— Дом! Эта дрянь требует дом! Мерзавка обвенчалась, даже слова не сказав об этом сестре… Так вот, тетушка, скажите ей, что дом она получит, только после того, как я подохну.
Большуха оставалась невозмутимой.
— Ладно, ладно, дочка, зачем кровь себе портить?.. Ты тоже хочешь дом — это твое право. Там разберут.
Так она ходила от сестры к сестре целых три дня, передавая каждой те глупости, которые другая о ней говорила. Она довела их этим до такого состояния, что обе готовы были слечь в постель. Она без устали тыкала им в глаза свою любовь к ним. Ведь только любовь и заставила ее взяться за это собачье ремесло! Какой же благодарности заслуживает она от своих племянниц! Наконец договорились о том, что землю разделят, а дом, движимое имущество и скот, раз уж ни к какому соглашению прийти не удавалось, будет продан с публичных торгов. Обе сестры клялись, что выкупят дом за какую угодно цену, хотя бы пришлось для этого снять с себя последнюю рубашку.

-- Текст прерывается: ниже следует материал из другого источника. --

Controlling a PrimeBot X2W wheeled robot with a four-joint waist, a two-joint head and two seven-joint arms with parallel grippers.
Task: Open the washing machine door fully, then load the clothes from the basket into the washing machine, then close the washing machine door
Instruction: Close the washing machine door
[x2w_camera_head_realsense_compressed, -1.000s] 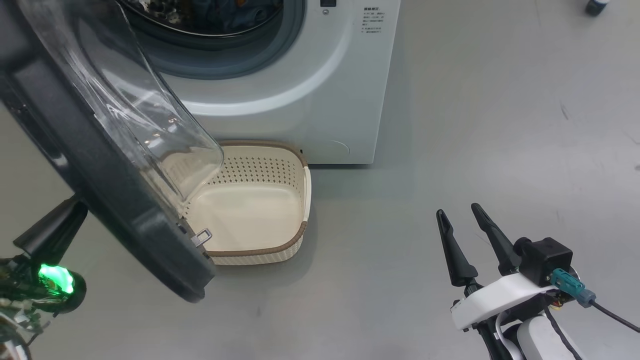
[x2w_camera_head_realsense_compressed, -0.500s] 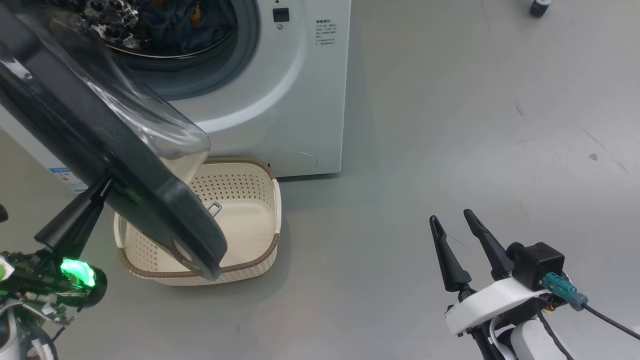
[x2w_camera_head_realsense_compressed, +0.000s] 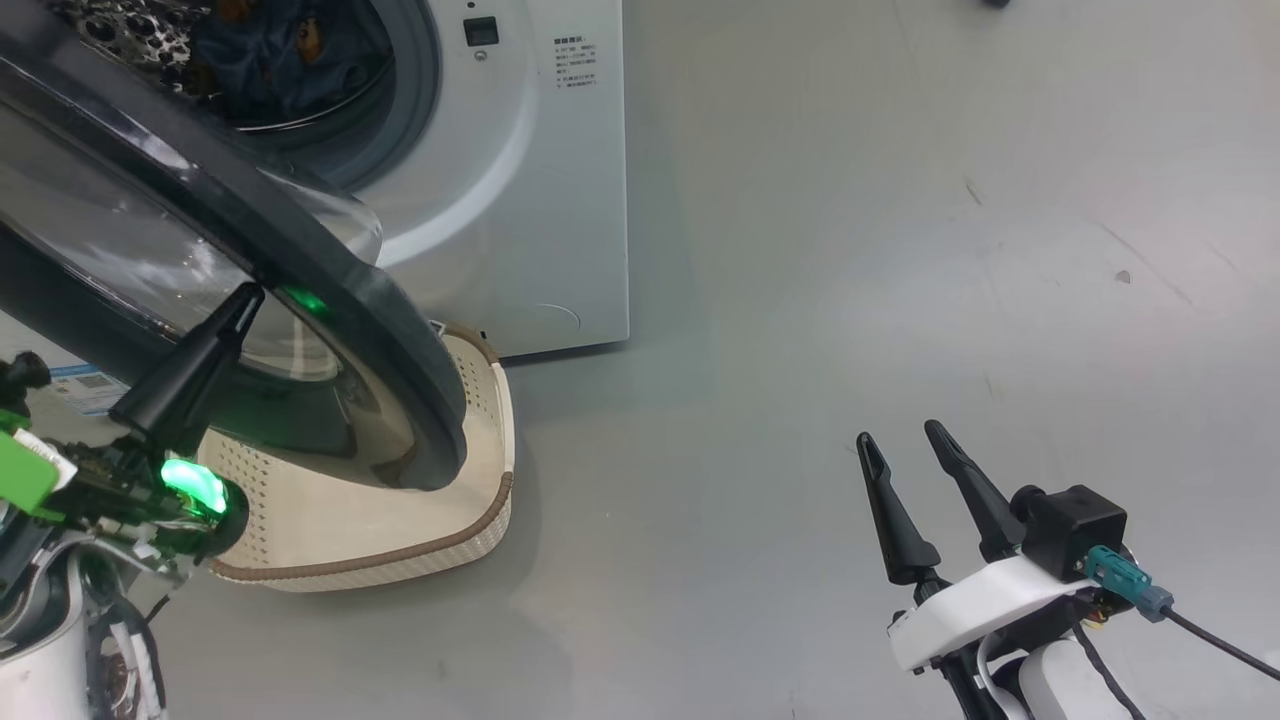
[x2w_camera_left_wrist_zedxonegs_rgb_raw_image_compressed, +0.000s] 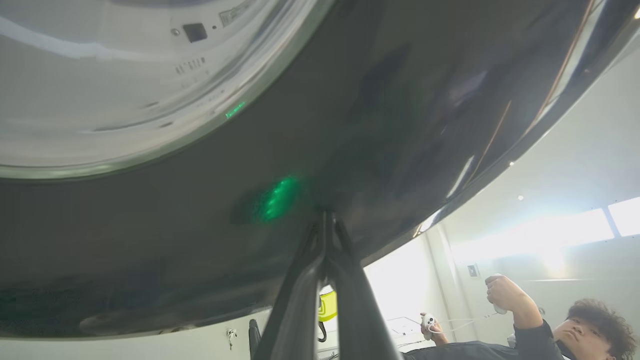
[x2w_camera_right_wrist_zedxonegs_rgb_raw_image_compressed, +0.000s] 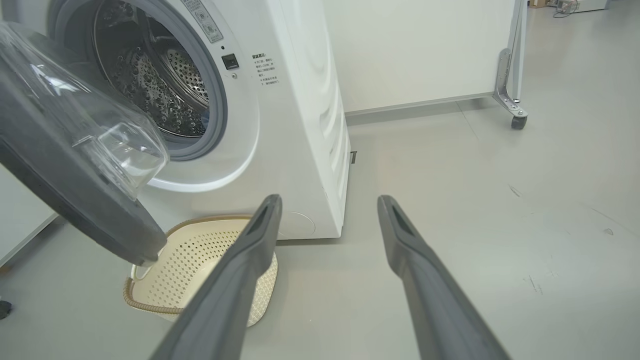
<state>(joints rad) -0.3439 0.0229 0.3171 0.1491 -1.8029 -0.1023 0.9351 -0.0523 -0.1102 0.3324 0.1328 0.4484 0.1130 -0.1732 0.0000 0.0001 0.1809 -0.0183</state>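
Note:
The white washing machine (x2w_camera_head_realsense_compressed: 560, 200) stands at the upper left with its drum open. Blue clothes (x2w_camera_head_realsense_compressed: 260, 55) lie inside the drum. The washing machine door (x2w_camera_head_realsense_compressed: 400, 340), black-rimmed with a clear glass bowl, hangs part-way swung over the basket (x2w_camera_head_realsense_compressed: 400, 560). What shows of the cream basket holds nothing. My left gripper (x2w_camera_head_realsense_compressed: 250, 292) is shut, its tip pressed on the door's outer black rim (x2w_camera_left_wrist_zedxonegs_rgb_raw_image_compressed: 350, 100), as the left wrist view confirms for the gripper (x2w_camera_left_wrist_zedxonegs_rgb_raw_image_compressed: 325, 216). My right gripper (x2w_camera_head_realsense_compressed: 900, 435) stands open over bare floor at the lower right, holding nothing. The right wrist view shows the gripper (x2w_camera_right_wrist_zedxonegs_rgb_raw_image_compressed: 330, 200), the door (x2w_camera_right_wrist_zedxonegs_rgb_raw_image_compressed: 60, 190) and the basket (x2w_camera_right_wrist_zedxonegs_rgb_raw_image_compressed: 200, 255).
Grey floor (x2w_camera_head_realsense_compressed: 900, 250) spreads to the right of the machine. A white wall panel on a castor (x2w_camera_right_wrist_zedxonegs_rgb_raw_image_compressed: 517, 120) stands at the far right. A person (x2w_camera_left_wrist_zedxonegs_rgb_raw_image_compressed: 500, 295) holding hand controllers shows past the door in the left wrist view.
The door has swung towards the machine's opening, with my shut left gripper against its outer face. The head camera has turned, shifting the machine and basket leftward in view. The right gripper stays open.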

И вот явился Гробуа, чтобы обмерить земельные участки и разделить их на две доли. Дележу подлежали: один гектар луга, один гектар виноградника и два гектара пашни. С этой пашней, расположенной в урочище Корнай, Бюто со времени своей женитьбы упорно не хотел расставаться, так как она соприкасалась с полем, доставшимся ему в наследство от отца, и составляла с ним цельный участок в три с лишним гектара, какого не было ни у одного роньского крестьянина. В какое же неистовство он пришел, увидев, что Гробуа уже установил свой угломер и начал втыкать колышки! Большуха стояла тут же, наблюдая за обмером, а Жан предпочел не появляться, во избежание драки. Сразу же начались препирательства. Бюто хотел провести границу параллельно течению Эгры, так, чтобы его собственное поле примыкало к той части пашни, которая доставалась ему; тетка же настаивала, чтобы линию провели перпендикулярно, и делала это исключительно из желания пойти ему наперекор. Она довела его до белого каления. Он сжимал кулаки, задыхаясь от ярости.
— Так ведь тогда, черт возьми, если я вытяну первый номер, я буду разрезан пополам! Лизино поле окажется у меня в одной стороне, а мое — в другой.
— Ну так что ж, милый мой! Сам ведь будешь тянуть!
Бюто злобствовал уже целый месяц. Во-первых, от него ускользала девка; он изнывал, вынужденный подавлять свою похоть, с тех пор, как он уже не мог запускать ей руку под юбку с упрямой надеждой, что в один прекрасный день она будет принадлежать ему целиком. Когда же брак совершился, мысль, что другой лежит с ней в постели, обладая ею сколько ему угодно, окончательно разожгла его кровь. А теперь он лишался и земли, владеть которой будет другой. Ему как бы отрезали собственную руку. Девку-то еще можно найти, но земля — земля, которую он считал своей, которую он поклялся никогда не отдавать! В глазах у него стояли красные круги, он придумывал различные способы избежать этого, смутно помышлял о насилии, об убийстве, не решаясь на него только из страха перед жандармами.